▸ **INFORMATION SUPPLIED**:
————

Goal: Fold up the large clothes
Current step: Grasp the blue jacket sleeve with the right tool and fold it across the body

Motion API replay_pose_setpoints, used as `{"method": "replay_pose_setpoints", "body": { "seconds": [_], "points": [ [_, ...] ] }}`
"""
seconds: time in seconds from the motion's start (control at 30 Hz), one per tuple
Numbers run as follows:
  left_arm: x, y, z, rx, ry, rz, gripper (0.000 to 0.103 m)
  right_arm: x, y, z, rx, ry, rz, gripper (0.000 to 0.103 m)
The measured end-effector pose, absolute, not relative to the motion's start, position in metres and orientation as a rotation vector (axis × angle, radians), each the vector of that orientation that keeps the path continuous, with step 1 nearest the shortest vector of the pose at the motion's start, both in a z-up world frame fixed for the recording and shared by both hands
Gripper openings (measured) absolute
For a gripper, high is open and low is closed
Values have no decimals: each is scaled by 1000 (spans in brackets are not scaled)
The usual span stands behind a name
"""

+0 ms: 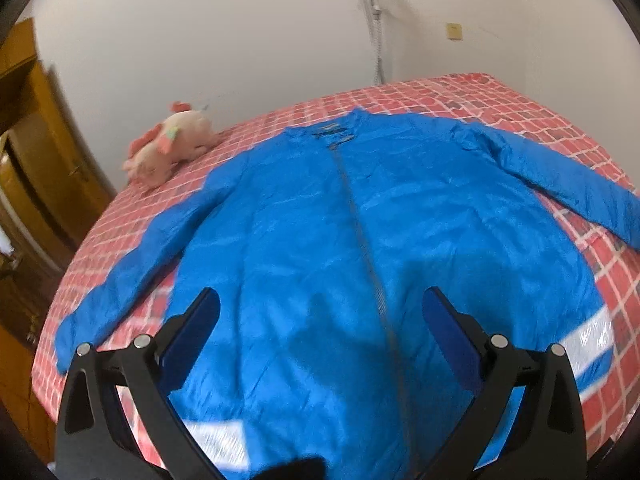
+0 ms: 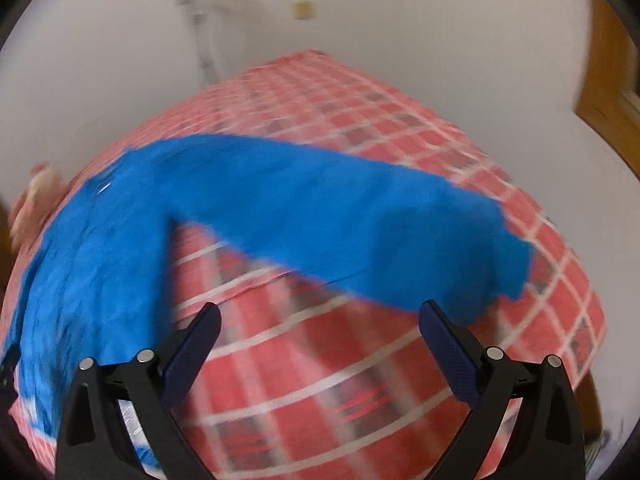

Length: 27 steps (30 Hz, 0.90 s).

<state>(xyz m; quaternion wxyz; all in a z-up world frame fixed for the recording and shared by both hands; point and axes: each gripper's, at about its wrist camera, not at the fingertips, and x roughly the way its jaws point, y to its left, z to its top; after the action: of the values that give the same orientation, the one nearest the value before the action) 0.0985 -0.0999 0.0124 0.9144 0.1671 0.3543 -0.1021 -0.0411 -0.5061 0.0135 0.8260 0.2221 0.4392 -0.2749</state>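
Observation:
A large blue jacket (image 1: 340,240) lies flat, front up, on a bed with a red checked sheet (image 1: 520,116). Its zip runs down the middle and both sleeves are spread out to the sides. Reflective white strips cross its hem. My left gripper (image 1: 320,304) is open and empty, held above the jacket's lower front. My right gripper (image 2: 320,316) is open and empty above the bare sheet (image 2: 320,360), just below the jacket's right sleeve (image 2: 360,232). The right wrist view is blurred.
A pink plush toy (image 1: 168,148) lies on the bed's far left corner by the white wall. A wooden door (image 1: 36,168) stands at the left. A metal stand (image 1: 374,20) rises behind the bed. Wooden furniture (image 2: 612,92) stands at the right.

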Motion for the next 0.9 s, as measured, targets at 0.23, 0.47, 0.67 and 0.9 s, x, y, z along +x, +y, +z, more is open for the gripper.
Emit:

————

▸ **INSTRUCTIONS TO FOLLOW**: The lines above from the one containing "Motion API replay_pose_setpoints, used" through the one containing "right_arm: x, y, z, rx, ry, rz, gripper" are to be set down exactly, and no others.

▸ **RESPONSE AREA**:
Motion API replay_pose_setpoints, used as `{"method": "replay_pose_setpoints", "body": { "seconds": [_], "points": [ [_, ...] ] }}`
"""
seconds: time in seconds from the motion's start (control at 30 Hz), one per tuple
Numbers run as follows:
  left_arm: x, y, z, rx, ry, rz, gripper (0.000 to 0.103 m)
  right_arm: x, y, z, rx, ry, rz, gripper (0.000 to 0.103 m)

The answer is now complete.